### Task:
The required output consists solely of the lines from the top of the listing through the line containing "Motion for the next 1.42", transcribed exactly.

### Source material:
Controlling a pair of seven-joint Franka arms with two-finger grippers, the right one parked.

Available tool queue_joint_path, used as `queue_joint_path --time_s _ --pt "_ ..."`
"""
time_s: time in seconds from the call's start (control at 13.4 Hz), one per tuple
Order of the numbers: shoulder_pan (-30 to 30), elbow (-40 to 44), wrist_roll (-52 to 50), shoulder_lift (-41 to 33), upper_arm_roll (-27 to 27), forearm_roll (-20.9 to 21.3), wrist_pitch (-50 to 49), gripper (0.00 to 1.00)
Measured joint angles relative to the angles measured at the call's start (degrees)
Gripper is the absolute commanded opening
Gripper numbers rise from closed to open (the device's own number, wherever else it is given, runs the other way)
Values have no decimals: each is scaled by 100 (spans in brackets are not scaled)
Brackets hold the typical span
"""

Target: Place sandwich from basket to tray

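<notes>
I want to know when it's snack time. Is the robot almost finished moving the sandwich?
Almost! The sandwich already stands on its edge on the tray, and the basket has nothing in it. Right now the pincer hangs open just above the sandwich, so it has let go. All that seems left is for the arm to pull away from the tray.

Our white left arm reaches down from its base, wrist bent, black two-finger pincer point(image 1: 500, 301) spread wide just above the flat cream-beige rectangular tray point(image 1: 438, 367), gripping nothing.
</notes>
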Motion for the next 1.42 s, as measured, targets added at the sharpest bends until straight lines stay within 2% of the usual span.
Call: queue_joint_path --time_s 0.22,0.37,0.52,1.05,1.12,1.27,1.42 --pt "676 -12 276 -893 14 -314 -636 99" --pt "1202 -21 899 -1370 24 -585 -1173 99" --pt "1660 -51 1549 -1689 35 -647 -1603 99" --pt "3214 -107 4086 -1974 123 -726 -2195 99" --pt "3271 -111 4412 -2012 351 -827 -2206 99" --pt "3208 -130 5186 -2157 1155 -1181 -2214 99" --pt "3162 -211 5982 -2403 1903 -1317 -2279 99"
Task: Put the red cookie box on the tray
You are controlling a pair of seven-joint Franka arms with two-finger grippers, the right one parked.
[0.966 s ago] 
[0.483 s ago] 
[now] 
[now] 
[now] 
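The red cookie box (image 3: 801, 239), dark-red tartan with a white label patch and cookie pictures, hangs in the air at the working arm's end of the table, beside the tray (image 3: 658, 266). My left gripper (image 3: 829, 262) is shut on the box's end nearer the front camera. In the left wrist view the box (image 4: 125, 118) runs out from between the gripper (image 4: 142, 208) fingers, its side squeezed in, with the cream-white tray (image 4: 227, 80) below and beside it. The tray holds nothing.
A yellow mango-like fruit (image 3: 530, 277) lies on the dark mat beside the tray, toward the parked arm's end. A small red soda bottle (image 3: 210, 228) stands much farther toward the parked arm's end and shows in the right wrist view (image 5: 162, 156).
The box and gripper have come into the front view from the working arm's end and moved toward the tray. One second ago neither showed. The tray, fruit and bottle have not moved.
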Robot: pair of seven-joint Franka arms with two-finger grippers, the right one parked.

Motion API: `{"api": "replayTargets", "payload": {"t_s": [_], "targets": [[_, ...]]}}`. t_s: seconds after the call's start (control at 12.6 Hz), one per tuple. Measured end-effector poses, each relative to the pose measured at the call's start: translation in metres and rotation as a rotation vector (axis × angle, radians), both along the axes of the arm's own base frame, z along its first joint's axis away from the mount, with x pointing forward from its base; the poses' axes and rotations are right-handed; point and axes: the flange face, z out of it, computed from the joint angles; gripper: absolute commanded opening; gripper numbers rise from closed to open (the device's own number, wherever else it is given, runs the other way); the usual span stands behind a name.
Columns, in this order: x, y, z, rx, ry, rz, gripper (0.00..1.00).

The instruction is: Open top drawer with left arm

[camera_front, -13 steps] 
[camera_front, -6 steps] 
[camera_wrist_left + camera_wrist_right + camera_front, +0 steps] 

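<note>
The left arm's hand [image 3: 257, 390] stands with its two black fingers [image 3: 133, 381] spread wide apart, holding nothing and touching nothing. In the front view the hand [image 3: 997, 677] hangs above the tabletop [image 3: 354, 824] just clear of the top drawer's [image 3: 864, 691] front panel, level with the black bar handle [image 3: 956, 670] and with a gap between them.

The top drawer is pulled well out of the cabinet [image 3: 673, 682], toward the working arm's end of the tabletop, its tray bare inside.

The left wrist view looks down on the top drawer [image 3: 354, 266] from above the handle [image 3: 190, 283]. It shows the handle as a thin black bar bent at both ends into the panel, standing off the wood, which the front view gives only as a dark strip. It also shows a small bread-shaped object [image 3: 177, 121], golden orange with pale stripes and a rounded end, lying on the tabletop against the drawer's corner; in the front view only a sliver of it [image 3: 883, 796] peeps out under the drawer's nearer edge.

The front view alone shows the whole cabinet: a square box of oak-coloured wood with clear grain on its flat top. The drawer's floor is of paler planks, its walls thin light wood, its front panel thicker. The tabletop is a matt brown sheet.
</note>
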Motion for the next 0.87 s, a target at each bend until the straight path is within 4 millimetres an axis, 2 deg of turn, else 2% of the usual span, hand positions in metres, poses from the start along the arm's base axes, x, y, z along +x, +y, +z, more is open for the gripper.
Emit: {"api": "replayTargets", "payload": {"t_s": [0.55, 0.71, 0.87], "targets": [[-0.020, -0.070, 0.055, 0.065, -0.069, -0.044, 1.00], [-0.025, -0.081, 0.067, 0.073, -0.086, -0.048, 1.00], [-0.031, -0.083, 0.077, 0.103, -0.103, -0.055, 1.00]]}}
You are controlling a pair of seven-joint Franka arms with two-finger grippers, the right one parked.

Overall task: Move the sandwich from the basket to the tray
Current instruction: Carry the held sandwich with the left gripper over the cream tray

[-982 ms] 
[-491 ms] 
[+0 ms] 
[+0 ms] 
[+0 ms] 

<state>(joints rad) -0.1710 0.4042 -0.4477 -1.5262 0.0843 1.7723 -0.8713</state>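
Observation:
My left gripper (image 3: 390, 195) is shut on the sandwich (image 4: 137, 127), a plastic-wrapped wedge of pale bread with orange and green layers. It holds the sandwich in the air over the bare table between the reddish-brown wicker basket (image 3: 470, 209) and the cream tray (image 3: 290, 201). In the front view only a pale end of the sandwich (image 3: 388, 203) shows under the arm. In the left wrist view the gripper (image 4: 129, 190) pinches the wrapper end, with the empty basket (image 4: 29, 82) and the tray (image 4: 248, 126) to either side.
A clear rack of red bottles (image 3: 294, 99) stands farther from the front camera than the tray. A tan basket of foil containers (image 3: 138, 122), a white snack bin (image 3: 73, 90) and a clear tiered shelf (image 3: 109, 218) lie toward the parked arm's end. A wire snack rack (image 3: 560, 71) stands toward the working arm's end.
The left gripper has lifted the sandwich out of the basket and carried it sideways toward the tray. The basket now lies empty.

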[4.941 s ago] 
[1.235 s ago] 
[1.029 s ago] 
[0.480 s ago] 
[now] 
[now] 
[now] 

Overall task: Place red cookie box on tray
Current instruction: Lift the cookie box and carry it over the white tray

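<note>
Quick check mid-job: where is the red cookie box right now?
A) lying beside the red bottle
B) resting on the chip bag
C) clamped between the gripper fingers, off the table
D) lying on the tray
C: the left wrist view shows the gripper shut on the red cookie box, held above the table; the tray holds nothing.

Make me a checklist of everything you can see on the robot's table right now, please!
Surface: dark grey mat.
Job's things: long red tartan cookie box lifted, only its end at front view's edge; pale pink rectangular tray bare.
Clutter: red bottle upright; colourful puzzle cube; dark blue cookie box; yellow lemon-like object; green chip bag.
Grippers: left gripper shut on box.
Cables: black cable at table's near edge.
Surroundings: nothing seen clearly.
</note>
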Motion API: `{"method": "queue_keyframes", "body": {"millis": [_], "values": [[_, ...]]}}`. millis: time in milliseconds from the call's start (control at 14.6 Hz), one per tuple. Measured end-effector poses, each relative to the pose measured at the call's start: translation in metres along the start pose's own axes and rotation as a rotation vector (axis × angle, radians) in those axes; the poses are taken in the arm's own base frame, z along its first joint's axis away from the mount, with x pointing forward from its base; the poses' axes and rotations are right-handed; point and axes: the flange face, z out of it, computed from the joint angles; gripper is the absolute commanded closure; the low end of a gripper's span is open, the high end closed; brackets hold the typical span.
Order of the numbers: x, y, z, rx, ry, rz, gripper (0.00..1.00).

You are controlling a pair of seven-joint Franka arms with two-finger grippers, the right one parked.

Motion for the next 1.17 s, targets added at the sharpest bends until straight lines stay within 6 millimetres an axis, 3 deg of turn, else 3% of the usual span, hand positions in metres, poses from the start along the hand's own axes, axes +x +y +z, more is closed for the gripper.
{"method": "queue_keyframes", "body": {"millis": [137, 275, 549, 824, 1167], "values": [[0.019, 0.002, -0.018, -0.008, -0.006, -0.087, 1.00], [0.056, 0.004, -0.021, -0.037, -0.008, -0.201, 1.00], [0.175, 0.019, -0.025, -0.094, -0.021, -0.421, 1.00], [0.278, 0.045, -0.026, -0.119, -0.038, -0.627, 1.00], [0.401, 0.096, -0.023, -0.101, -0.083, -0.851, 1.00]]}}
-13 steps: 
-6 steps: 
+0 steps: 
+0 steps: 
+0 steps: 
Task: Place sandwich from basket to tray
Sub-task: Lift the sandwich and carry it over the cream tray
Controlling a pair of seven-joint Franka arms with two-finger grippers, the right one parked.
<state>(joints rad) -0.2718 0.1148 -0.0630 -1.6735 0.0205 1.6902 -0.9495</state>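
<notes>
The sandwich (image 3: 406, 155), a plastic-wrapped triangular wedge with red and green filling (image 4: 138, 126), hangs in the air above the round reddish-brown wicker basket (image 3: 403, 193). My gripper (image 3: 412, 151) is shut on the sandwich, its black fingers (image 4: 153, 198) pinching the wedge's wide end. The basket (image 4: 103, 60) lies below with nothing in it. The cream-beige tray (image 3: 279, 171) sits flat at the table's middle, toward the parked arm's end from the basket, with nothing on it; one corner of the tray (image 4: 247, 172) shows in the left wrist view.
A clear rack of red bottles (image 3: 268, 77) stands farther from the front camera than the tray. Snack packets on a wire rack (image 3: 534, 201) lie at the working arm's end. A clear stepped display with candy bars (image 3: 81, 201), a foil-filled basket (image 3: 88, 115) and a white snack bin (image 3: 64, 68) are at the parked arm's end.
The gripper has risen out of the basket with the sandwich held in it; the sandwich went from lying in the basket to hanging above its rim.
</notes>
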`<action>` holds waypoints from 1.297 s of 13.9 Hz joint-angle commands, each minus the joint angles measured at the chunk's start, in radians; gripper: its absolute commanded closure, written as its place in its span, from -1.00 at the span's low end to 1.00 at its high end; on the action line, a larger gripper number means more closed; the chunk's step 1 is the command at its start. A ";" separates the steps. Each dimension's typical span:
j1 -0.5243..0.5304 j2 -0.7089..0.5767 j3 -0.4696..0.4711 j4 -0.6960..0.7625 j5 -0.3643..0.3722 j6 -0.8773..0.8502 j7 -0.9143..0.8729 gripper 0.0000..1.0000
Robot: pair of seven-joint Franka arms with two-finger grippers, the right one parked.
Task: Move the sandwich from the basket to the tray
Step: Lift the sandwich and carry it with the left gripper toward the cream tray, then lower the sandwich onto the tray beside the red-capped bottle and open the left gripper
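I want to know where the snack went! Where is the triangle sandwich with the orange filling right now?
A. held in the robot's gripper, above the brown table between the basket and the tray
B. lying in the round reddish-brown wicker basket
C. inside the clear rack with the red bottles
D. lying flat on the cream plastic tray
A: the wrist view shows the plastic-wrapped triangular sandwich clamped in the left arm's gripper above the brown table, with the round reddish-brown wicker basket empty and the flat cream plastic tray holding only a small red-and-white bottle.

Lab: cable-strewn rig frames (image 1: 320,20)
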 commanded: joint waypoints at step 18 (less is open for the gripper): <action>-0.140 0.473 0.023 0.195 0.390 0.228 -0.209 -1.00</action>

### Expected answer:
Controlling a pair of seven-joint Franka arms with two-finger grippers, the right one parked.

Available tool queue_joint_path, used as `queue_joint_path --time_s _ --pt "_ ..."`
"""
time_s: time in seconds from the call's start (control at 13.4 Hz), one per tuple
Order of the numbers: shoulder_pan (-30 to 30), elbow (-40 to 44), wrist_roll (-52 to 50), shoulder_lift (-41 to 33), upper_arm_roll (-27 to 27), forearm_roll (-20.9 to 21.3), wrist_pitch (-50 to 49), gripper (0.00 to 1.00)
Measured joint angles relative to the angles measured at the call's start (degrees)
Gripper is the absolute commanded opening
Gripper numbers rise from closed to open (the device's own number, wherever else it is given, runs the other way)
Values have no decimals: each is scaled by 100 (spans in brackets are not scaled)
Brackets hold the typical span
"""

Target: Place sandwich from basket to tray

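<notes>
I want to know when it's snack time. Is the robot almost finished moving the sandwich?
Almost! The sandwich already stands on its edge on the tray, and the basket has nothing in it. Right now the pincer hangs open just above the sandwich, so it has let go. All that seems left is for the arm to pull away from the tray.

Our white left arm reaches down from its base, wrist bent, black two-finger pincer point(image 1: 500, 301) spread wide just above the flat cream-beige rectangular tray point(image 1: 438, 367), gripping nothing.
</notes>
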Motion for the next 1.42 s, as measured, targets added at the sharpest bends until straight lines stay within 2% of the usual span.

This exercise requires no additional output.